=== Begin Enclosure ===
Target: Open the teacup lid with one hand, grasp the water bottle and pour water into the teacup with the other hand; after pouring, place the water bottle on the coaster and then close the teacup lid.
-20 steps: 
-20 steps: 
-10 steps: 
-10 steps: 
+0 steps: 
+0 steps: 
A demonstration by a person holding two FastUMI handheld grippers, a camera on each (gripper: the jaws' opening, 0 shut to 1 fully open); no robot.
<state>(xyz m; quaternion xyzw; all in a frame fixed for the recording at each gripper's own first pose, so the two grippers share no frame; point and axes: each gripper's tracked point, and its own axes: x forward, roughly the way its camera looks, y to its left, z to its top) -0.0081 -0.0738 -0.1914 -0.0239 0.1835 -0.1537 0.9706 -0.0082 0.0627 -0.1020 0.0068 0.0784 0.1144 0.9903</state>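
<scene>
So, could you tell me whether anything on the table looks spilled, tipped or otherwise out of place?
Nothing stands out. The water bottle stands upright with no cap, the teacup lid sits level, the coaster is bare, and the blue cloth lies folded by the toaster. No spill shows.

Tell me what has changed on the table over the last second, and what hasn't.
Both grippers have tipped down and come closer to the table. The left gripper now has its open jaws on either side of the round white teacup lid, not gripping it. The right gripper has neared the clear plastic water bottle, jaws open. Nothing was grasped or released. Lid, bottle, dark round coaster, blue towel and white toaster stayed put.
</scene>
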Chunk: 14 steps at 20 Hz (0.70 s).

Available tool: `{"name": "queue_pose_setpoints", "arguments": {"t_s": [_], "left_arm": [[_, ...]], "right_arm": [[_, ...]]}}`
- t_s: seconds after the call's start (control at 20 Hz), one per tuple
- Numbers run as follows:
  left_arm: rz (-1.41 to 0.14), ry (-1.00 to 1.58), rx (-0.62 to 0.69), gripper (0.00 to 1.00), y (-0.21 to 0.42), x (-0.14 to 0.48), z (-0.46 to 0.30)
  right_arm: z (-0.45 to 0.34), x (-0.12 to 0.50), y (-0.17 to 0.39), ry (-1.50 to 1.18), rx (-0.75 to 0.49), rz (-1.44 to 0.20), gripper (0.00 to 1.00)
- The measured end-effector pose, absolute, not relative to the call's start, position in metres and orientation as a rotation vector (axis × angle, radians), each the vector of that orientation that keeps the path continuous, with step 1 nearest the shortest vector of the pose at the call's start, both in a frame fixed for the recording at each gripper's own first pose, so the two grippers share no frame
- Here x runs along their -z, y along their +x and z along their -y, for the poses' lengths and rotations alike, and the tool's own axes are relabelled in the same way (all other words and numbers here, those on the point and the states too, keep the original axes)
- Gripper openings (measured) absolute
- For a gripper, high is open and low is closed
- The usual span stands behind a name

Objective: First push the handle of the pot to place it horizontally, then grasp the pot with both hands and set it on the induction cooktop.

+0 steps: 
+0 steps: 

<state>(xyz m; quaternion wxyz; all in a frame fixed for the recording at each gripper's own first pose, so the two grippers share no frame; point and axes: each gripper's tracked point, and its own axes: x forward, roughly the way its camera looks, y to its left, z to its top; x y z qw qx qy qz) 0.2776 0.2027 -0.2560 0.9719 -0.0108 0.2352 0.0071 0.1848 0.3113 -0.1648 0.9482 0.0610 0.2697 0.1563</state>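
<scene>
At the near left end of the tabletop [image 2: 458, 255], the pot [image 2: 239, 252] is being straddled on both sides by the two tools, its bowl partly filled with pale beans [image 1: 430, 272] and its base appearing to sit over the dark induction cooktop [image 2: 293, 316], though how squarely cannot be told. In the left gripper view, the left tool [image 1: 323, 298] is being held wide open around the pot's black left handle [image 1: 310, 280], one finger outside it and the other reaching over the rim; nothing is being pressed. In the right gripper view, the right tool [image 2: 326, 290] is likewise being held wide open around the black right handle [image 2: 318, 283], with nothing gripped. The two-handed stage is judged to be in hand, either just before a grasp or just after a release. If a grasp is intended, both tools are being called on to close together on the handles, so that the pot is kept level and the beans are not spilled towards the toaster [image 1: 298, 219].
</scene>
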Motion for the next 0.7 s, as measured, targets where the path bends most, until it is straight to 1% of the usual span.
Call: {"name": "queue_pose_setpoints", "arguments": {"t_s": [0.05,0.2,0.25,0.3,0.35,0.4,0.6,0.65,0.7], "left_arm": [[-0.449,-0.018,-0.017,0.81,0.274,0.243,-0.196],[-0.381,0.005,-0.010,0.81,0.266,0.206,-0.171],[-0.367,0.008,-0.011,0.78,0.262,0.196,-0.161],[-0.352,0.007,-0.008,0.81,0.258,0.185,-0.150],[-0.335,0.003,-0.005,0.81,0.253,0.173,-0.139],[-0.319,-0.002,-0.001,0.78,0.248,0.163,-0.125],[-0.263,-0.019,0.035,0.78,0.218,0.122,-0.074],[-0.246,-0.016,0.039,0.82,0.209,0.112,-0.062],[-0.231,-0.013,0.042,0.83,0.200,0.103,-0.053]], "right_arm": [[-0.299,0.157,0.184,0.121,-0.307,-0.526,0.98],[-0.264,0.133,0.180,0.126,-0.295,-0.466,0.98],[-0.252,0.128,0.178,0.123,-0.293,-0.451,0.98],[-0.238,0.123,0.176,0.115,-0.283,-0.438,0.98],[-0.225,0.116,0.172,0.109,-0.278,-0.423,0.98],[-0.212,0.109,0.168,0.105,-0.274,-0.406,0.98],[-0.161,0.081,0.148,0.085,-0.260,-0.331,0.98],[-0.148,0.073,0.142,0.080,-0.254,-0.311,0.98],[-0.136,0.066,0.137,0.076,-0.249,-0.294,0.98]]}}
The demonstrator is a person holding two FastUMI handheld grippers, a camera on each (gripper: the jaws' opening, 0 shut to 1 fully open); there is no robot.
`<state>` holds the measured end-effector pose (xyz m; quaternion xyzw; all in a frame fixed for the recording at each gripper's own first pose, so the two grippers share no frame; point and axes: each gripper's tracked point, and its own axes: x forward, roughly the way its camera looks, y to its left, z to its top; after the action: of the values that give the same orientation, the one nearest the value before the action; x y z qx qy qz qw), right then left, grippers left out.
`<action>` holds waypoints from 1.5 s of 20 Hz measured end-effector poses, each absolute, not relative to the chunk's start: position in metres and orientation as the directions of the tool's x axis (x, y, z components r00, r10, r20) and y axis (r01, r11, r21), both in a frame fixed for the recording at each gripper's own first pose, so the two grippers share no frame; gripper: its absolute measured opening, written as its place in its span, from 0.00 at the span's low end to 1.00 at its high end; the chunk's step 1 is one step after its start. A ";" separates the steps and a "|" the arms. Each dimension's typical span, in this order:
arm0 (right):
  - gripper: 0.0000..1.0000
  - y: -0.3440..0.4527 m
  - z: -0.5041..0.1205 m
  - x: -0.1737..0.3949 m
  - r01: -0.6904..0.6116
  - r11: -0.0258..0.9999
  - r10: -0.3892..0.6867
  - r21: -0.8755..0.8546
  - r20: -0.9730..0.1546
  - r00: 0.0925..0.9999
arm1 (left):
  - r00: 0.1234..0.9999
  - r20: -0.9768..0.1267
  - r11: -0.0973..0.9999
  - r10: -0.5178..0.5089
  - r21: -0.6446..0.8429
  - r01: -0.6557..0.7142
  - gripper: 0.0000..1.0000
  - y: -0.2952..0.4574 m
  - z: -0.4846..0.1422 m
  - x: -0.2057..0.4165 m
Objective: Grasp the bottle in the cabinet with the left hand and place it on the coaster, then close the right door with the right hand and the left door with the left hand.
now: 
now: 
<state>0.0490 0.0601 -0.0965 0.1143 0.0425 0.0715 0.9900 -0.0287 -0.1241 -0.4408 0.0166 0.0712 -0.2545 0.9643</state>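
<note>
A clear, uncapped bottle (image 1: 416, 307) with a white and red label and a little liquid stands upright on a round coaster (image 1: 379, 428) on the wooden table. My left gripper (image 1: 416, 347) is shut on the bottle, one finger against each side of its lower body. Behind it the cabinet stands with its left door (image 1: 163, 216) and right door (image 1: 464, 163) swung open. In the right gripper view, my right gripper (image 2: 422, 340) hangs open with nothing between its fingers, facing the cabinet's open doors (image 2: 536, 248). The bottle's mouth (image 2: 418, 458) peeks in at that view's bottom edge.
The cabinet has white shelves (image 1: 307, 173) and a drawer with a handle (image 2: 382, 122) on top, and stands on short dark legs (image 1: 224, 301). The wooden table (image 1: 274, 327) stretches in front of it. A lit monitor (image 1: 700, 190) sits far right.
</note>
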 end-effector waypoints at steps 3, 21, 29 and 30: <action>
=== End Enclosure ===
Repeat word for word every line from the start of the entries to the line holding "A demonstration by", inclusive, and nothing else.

Target: Open the teacup lid with one hand, grasp the water bottle and pour water into the teacup with the other hand; after pouring, place the water bottle on the coaster and then close the teacup lid.
-20 steps: 
-20 steps: 
-10 steps: 
-10 steps: 
+0 steps: 
+0 steps: 
A demonstration by a person holding two FastUMI handheld grippers, a camera on each (gripper: the jaws' opening, 0 shut to 1 fully open); no robot.

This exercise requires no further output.